New CAMC policy allows RNFAs to step in during emergencies
CHARLESTON, W.Va. -- A new policy at Charleston Area Medical Center allows specially trained nurses to reopen heart patients' chests to correct emergency problems when a surgeon is not immediately available.
Registered nurse first assistants will be able to remove sutures in heart patients and fix problems such as stopping bleeding or relieving pressure in patients who are first waking up from surgery, according to a resolution the hospital board passed in its regular meeting Wednesday.
Dr. James Lohan, CAMC's chief of staff, said giving these nurses new latitude is a way to help save lives in the event of an emergency.
The hospital's heart surgeons and anesthesiologists support the policy change, Lohan added. "It's a very rare occurrence but should it occur, we want to have the opportunity to intervene instead of having to wait on someone else to do it."
Registered nurse first assistants, or RNFAs, have special training in addition to the regular nurse training they receive, Lohan said.
"[They've] been assisting the cardiac surgeons -- many of them for 20, 30 years -- so it's not just a run-of-the-mill person," Lohan said.
In other business, hospital officials are applying for the Malcolm Baldrige National Quality Award.
The award, named for a former U.S. secretary of commerce, is presented to businesses, education, health care and nonprofit organizations based on performance in leadership, planning and other areas.
The hospital system will be the first business in the state to apply for such an award, said Dr. Glenn Crotty, CAMC's executive vice president.

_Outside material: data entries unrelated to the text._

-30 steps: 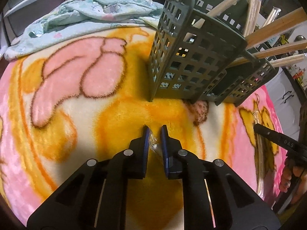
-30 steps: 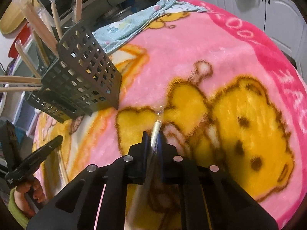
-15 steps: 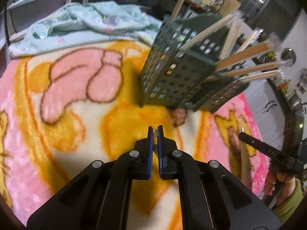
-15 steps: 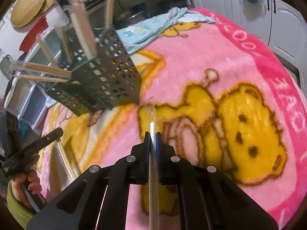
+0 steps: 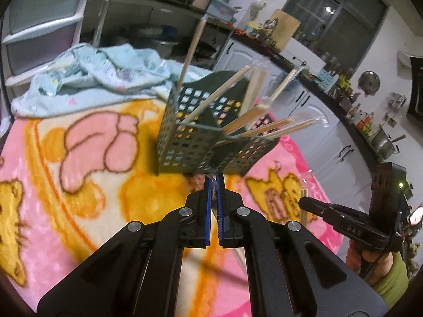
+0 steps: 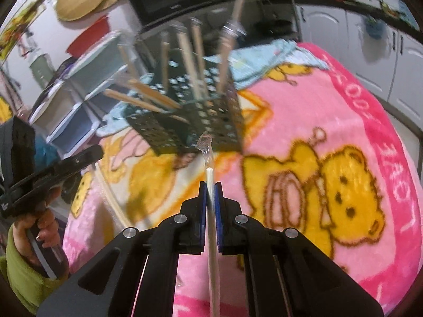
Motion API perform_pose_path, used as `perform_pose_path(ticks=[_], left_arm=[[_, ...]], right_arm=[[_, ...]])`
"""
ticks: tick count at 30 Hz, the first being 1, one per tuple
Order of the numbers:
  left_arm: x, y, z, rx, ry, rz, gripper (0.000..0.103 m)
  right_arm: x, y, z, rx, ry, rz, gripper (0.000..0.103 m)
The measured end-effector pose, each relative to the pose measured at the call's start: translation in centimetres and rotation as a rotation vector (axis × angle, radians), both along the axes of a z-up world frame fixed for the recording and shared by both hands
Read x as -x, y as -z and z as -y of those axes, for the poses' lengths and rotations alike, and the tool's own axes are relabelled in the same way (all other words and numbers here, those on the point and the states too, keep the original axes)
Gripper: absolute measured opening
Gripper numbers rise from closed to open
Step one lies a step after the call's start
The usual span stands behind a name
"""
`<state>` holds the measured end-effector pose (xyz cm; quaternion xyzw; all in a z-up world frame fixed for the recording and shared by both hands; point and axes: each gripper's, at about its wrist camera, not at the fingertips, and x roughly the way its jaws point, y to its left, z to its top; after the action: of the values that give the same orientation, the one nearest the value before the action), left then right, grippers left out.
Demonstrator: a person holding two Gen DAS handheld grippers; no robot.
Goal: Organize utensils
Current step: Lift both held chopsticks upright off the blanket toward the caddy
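Pink blanket (image 6: pixel 304 137), frame centre: right gripper (image 6: pixel 210 185) clamps wrapped chopsticks (image 6: pixel 211 224); left gripper (image 5: pixel 214 178) closed on wrapper (image 5: pixel 211 176), below basket (image 5: pixel 190 137).

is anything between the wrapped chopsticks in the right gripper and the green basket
Nothing visible does. The right gripper is shut on the wrapped chopsticks, whose tip points at the basket with only open air and bare blanket between them. The chopsticks already in the basket crowd its top, so the free slot may be tight.
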<state>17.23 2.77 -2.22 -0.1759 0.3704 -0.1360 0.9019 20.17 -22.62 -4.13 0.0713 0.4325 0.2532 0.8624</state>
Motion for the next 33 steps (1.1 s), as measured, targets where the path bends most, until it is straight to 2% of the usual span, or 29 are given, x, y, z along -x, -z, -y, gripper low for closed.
perform_pose_path(ticks=[14,26,33], left_arm=[[2.5,-5.4,1.8,0.028,0.055,0.151,0.001],[2.8,-10.1,2.6,0.013,0.096,0.267,0.001],[2.8,-14.2,2.7,-0.020,0.099,0.366,0.001]], right_arm=[[3.5,-6.1,-2.4,0.008,-0.093,0.206,0.006],[4.4,-10.7,-2.0,-0.024,-0.076,0.357,0.006],[4.2,-14.0,-2.3,-0.048,-0.080,0.446,0.006]])
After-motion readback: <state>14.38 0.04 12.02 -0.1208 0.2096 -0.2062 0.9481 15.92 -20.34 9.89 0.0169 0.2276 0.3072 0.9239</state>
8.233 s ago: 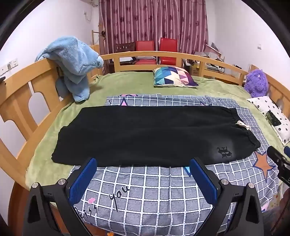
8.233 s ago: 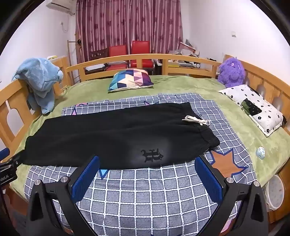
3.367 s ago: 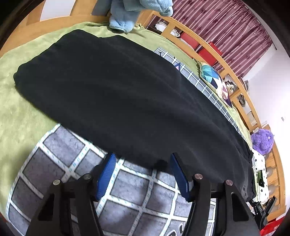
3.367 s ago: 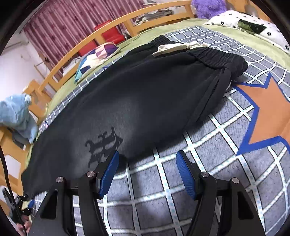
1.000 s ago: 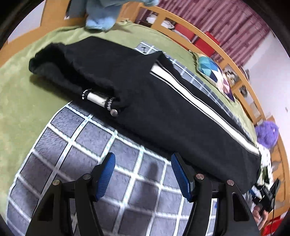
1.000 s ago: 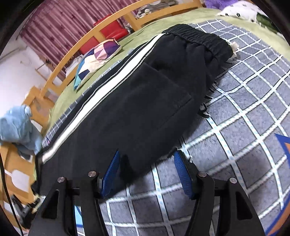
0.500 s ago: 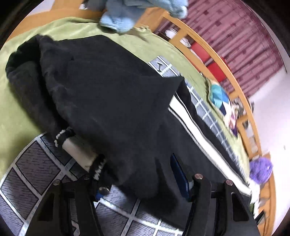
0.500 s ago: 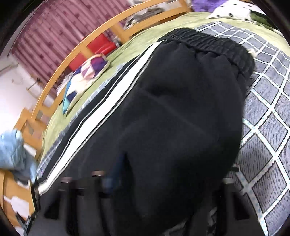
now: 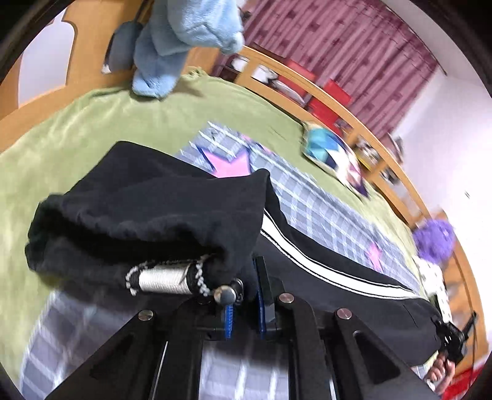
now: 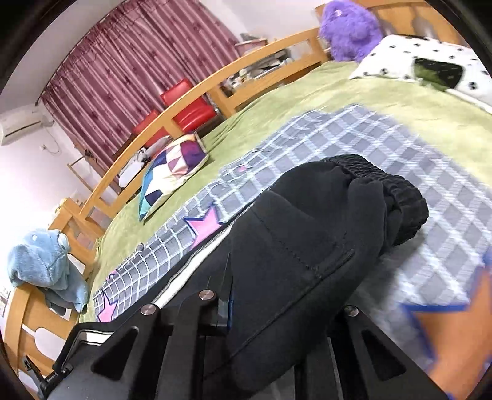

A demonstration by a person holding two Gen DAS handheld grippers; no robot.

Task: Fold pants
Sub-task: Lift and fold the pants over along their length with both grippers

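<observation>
Black pants (image 9: 160,209) with a white side stripe lie lengthwise on the grey checked blanket (image 9: 313,212). My left gripper (image 9: 244,303) is shut on the leg-cuff end, where a silver cord end hangs by the jaws. The cuff is bunched and lifted. My right gripper (image 10: 246,303) is shut on the waist end of the pants (image 10: 307,246); the fabric drapes over and hides the right finger. The ribbed waistband (image 10: 390,197) is lifted off the blanket (image 10: 338,138).
A green bedspread (image 9: 61,138) covers the wooden-railed bed. A blue plush (image 9: 184,40) hangs on the rail. A colourful cushion (image 10: 172,172), a purple plush (image 10: 350,27) and a spotted pillow (image 10: 430,64) lie beyond. Red chairs stand before the curtain.
Both grippers have closed on the pants' ends and lifted them. The fabric bunches up and the views tilt upward, with motion blur.
</observation>
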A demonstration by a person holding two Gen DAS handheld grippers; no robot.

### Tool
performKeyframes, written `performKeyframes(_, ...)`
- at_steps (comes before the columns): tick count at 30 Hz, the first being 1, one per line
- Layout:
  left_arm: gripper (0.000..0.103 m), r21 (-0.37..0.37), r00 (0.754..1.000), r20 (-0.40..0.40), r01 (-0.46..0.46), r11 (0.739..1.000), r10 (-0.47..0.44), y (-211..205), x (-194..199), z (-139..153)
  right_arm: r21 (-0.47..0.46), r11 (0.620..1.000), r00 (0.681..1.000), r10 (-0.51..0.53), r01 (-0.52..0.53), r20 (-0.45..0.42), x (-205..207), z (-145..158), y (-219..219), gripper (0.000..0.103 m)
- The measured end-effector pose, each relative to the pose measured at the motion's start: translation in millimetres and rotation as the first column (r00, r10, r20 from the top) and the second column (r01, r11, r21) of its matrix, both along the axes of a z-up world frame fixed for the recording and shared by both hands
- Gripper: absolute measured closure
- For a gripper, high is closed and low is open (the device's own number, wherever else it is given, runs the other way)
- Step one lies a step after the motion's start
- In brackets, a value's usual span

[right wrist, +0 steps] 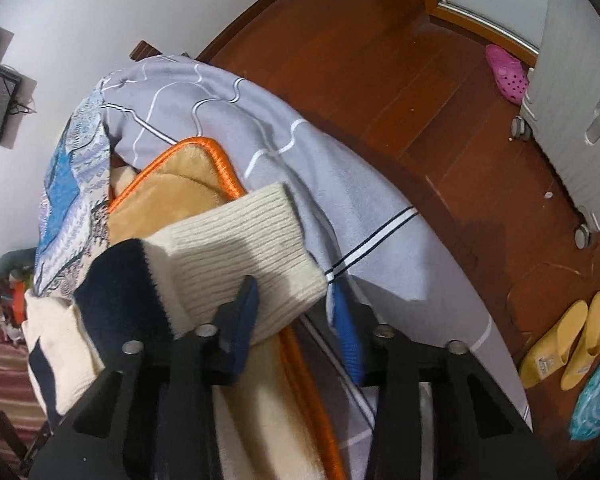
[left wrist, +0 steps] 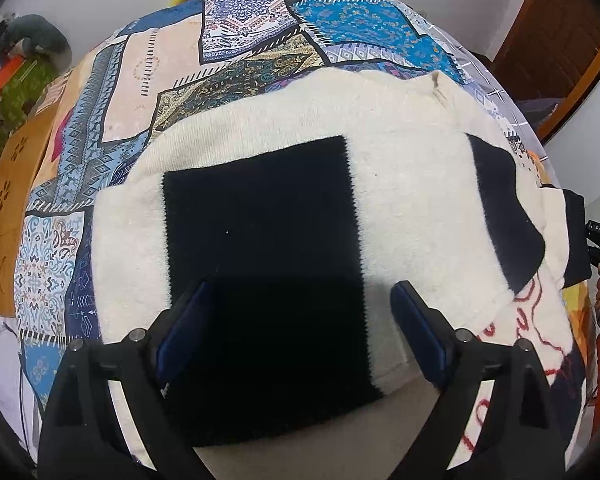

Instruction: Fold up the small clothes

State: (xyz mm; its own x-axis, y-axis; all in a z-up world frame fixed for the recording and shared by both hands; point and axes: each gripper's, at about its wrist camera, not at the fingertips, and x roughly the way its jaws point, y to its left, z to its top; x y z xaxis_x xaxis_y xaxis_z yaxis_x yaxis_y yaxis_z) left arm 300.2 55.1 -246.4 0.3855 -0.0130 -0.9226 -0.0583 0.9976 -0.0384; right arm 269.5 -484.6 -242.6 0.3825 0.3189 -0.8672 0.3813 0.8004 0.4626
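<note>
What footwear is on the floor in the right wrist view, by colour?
pink clog: 1
yellow slippers: 2
Total: 3
The teal patterned item at the edge is not counted; I cannot tell what it is.

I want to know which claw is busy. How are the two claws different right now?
The left gripper is spread wide above the sweater's black patch, holding nothing; the right gripper has its fingers around the ribbed cream cuff. The left looks over the patterned bedspread; the right over the wooden floor. Both have blue pads.
</note>
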Motion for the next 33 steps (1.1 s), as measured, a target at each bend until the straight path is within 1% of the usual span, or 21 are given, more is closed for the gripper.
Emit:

Officials with the Baldrige award will visit CAMC in March to determine if it meets standards for a state-level award. If CAMC receives the state-level award, hospital officials will enroll in a three-year program to prepare for a national Baldrige award. Still, enrolling in the program does not necessarily mean CAMC would win the national award, Crotty said.

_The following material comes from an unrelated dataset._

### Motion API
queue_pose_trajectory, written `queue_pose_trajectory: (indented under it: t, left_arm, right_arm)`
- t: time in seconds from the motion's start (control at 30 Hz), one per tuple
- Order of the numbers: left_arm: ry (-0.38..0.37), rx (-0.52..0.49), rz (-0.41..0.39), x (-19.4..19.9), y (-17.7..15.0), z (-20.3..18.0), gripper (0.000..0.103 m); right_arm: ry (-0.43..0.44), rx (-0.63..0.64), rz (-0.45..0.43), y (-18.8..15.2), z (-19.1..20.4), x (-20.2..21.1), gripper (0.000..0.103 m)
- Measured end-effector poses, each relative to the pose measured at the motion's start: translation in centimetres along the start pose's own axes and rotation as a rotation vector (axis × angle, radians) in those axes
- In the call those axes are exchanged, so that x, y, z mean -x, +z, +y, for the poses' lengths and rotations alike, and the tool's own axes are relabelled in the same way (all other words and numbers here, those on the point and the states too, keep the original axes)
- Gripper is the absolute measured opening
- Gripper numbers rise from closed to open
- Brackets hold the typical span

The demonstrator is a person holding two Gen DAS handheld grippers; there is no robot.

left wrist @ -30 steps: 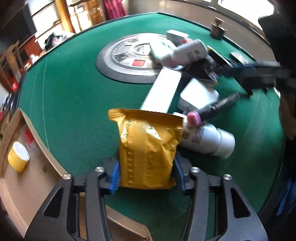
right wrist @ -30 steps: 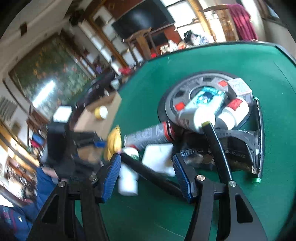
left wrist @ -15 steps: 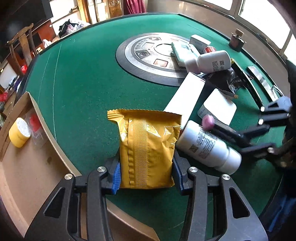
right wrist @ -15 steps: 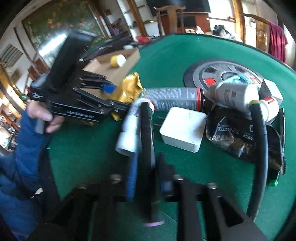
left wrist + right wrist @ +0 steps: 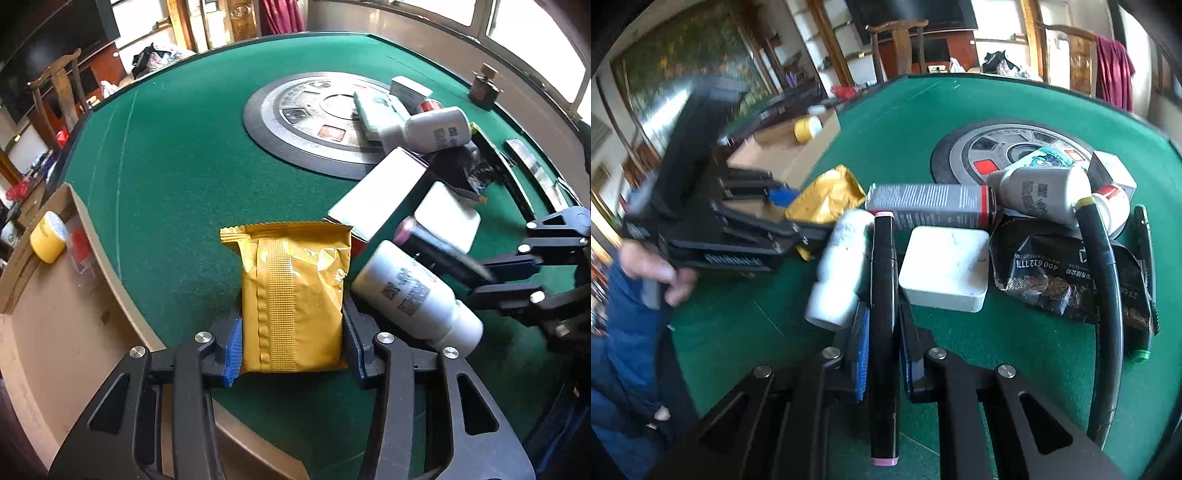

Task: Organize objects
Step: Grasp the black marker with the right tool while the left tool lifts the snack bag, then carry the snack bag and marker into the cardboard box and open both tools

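Note:
My left gripper (image 5: 291,343) is shut on a yellow foil packet (image 5: 291,295), held near the table's front edge in the left wrist view. The same packet (image 5: 823,199) shows at centre left in the right wrist view. My right gripper (image 5: 882,350) is shut on a black marker (image 5: 883,295) with pink end caps. That marker (image 5: 432,247) pokes out over a white bottle (image 5: 413,291) lying on its side. The right gripper (image 5: 517,280) itself appears at the right of the left wrist view.
An open cardboard box (image 5: 55,295) at the left holds a yellow tape roll (image 5: 48,236). On the green table (image 5: 177,158) lie a white square box (image 5: 945,266), a grey carton (image 5: 927,203), a second white bottle (image 5: 1038,192), a black pouch (image 5: 1056,273) and a round centre disc (image 5: 314,118).
My right gripper went from open around the black marker to shut on it and swung in beside the white bottle. The left gripper kept hold of the yellow packet and rolled slightly.

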State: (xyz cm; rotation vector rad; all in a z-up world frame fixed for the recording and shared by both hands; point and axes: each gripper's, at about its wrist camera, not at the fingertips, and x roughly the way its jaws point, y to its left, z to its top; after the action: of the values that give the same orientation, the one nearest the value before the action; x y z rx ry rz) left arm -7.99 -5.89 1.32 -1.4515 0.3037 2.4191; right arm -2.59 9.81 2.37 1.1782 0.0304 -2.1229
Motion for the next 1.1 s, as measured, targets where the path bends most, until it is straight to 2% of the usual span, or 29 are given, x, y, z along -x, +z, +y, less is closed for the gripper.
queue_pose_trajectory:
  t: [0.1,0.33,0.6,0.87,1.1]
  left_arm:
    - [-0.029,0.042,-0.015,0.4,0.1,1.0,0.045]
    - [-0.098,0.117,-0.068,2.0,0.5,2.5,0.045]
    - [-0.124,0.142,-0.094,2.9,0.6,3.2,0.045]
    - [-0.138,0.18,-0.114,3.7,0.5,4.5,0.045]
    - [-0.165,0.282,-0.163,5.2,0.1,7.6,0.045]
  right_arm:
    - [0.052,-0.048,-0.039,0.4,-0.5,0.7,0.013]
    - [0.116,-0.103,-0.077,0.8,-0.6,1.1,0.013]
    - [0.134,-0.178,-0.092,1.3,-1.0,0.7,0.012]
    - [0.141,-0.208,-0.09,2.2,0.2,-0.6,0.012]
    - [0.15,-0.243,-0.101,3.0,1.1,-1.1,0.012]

Crotty also serves as an examiner for the Baldrige award, but he will not be involved in examining CAMC.
In other business, the hospital board also approved a resolution allowing officials to borrow up to $60 million in new funds to pay for the construction of its future cancer center, in addition to a 40-bed expansion at CAMC Memorial, a four-suite addition to the Ambulatory Surgery Center at CAMC General and energy upgrades at the East End hospital.
The board also approved the refinancing of $55 million in debt from 2009. Refinancing will allow the hospital to take advantage of lower interest rates, said Larry Hudson, the hospital's chief financial officer.